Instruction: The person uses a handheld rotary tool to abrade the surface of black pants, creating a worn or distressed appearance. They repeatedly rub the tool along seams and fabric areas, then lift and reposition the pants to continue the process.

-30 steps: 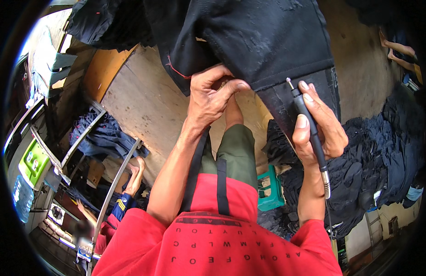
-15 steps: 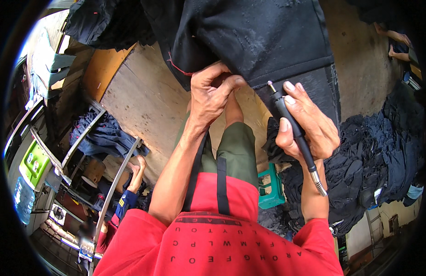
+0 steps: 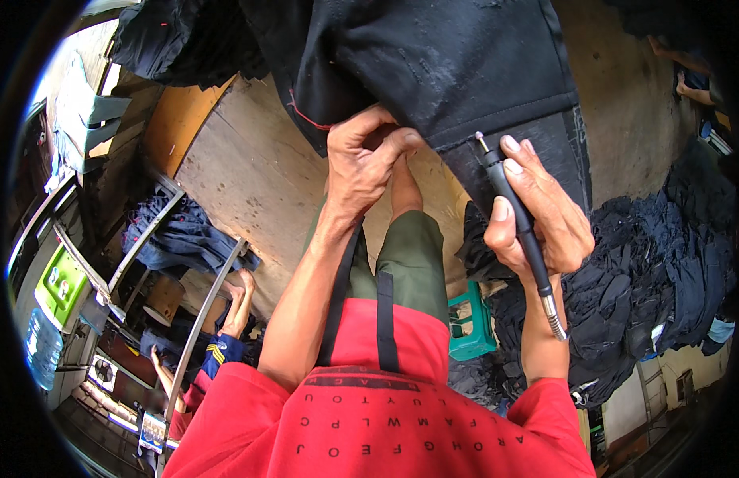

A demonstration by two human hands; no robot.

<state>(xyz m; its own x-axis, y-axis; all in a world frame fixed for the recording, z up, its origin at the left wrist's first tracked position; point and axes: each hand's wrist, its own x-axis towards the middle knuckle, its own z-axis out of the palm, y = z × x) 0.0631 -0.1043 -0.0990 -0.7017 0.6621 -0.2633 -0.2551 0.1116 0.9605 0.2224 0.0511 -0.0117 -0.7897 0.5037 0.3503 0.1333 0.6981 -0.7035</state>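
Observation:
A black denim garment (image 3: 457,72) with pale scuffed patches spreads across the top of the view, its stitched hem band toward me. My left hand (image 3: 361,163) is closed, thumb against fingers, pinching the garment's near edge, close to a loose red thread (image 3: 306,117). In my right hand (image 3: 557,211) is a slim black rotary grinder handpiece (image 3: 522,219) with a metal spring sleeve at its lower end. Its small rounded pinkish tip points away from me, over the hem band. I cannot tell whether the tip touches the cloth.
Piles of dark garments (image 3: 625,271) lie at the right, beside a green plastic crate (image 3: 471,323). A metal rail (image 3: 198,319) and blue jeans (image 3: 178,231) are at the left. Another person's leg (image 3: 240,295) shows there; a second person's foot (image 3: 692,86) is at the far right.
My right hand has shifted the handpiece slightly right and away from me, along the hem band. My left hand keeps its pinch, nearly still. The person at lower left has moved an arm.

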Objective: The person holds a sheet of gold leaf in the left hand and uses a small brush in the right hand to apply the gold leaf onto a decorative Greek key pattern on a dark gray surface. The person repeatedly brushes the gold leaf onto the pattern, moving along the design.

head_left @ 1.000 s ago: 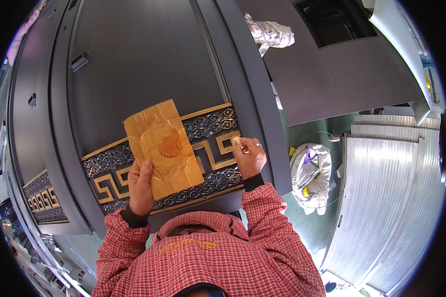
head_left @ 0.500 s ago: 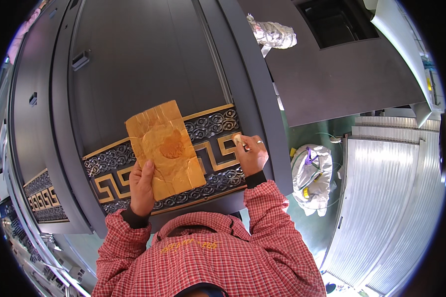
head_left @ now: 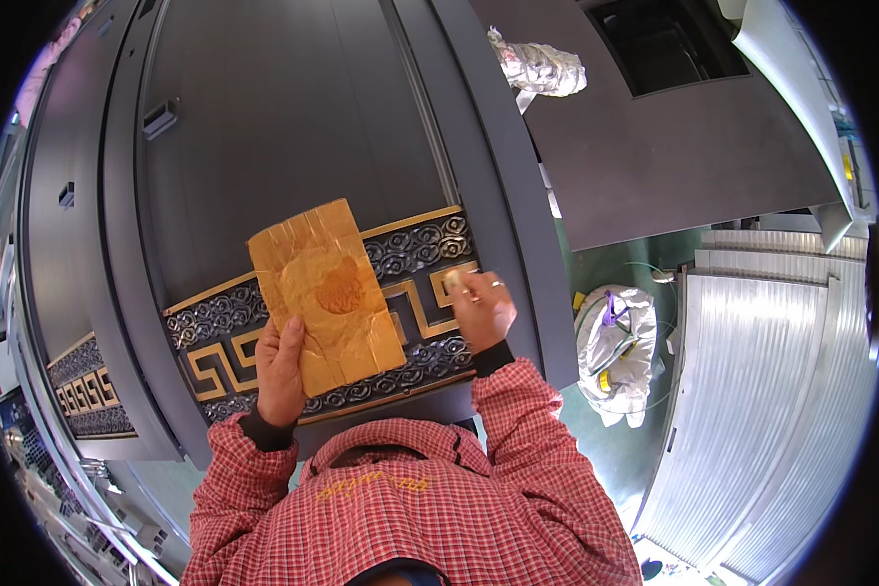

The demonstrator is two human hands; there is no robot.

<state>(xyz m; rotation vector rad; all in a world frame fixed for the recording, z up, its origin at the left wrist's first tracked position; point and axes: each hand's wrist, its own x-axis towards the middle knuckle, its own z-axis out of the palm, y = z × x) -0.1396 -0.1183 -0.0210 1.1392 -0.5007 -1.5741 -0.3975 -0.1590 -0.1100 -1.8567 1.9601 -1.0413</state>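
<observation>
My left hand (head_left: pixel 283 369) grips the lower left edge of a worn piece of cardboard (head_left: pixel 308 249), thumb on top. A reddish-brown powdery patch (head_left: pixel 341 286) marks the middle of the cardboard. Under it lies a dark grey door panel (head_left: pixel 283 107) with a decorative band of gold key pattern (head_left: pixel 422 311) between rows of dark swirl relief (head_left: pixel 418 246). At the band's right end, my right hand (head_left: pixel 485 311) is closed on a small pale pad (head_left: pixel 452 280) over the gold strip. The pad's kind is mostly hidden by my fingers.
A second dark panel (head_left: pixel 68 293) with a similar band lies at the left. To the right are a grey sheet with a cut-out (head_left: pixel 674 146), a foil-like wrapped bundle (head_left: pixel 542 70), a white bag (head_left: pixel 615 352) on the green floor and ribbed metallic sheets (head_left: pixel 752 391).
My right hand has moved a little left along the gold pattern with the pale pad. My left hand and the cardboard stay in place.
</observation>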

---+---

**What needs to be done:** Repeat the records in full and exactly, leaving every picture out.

**Solution:**
Instruction: The person uses a handheld rotary tool to abrade the surface of black pants, creating a worn or distressed appearance. They repeatedly rub the tool along seams and fabric areas, then lift and reposition the pants to continue the process.

-30 steps: 
-15 steps: 
+0 steps: 

A demonstration by two human hands; no robot.

<state>(xyz m; its own x-axis, y-axis; all in a world frame fixed for the recording, z up, its origin at the left wrist's first tracked position; point and axes: each hand's wrist, its own x-axis towards the middle knuckle, its own z-axis out of the palm, y = z × x) 0.0631 -0.1043 -0.0990 -0.7017 0.6621 -0.2633 -0.2551 0.1116 0.9605 0.2224 0.0511 -0.0117 -0.7897 0.5037 0.3503 0.1333 0.6981 -0.7035</state>
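Observation:
A black denim garment (image 3: 457,72) with pale scuffed patches spreads across the top of the view, its stitched hem band toward me. My left hand (image 3: 361,163) is closed, thumb against fingers, pinching the garment's near edge, close to a loose red thread (image 3: 306,117). In my right hand (image 3: 557,211) is a slim black rotary grinder handpiece (image 3: 522,219) with a metal spring sleeve at its lower end. Its small rounded pinkish tip points away from me, over the hem band. I cannot tell whether the tip touches the cloth.
Piles of dark garments (image 3: 625,271) lie at the right, beside a green plastic crate (image 3: 471,323). A metal rail (image 3: 198,319) and blue jeans (image 3: 178,231) are at the left. Another person's leg (image 3: 240,295) shows there; a second person's foot (image 3: 692,86) is at the far right.
My right hand has shifted the handpiece slightly right and away from me, along the hem band. My left hand keeps its pinch, nearly still. The person at lower left has moved an arm.
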
Objective: The person holds a sheet of gold leaf in the left hand and uses a small brush in the right hand to apply the gold leaf onto a decorative Greek key pattern on a dark gray surface. The person repeatedly brushes the gold leaf onto the pattern, moving along the design.

head_left @ 1.000 s ago: 
head_left @ 0.500 s ago: 
head_left @ now: 

The demonstrator is two human hands; there is no robot.

<state>(xyz m; rotation vector rad; all in a world frame fixed for the recording, z up, its origin at the left wrist's first tracked position; point and axes: each hand's wrist, its own x-axis towards the middle knuckle, its own z-axis out of the palm, y = z × x) -0.1396 -0.1183 -0.0210 1.1392 -0.5007 -1.5741 -0.3975 -0.1590 -0.1100 -1.8567 1.9601 -1.0413</state>
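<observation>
My left hand (head_left: pixel 283 369) grips the lower left edge of a worn piece of cardboard (head_left: pixel 308 249), thumb on top. A reddish-brown powdery patch (head_left: pixel 341 286) marks the middle of the cardboard. Under it lies a dark grey door panel (head_left: pixel 283 107) with a decorative band of gold key pattern (head_left: pixel 422 311) between rows of dark swirl relief (head_left: pixel 418 246). At the band's right end, my right hand (head_left: pixel 485 311) is closed on a small pale pad (head_left: pixel 452 280) over the gold strip. The pad's kind is mostly hidden by my fingers.
A second dark panel (head_left: pixel 68 293) with a similar band lies at the left. To the right are a grey sheet with a cut-out (head_left: pixel 674 146), a foil-like wrapped bundle (head_left: pixel 542 70), a white bag (head_left: pixel 615 352) on the green floor and ribbed metallic sheets (head_left: pixel 752 391).
My right hand has moved a little left along the gold pattern with the pale pad. My left hand and the cardboard stay in place.
</observation>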

For this exercise, nothing more remains to be done.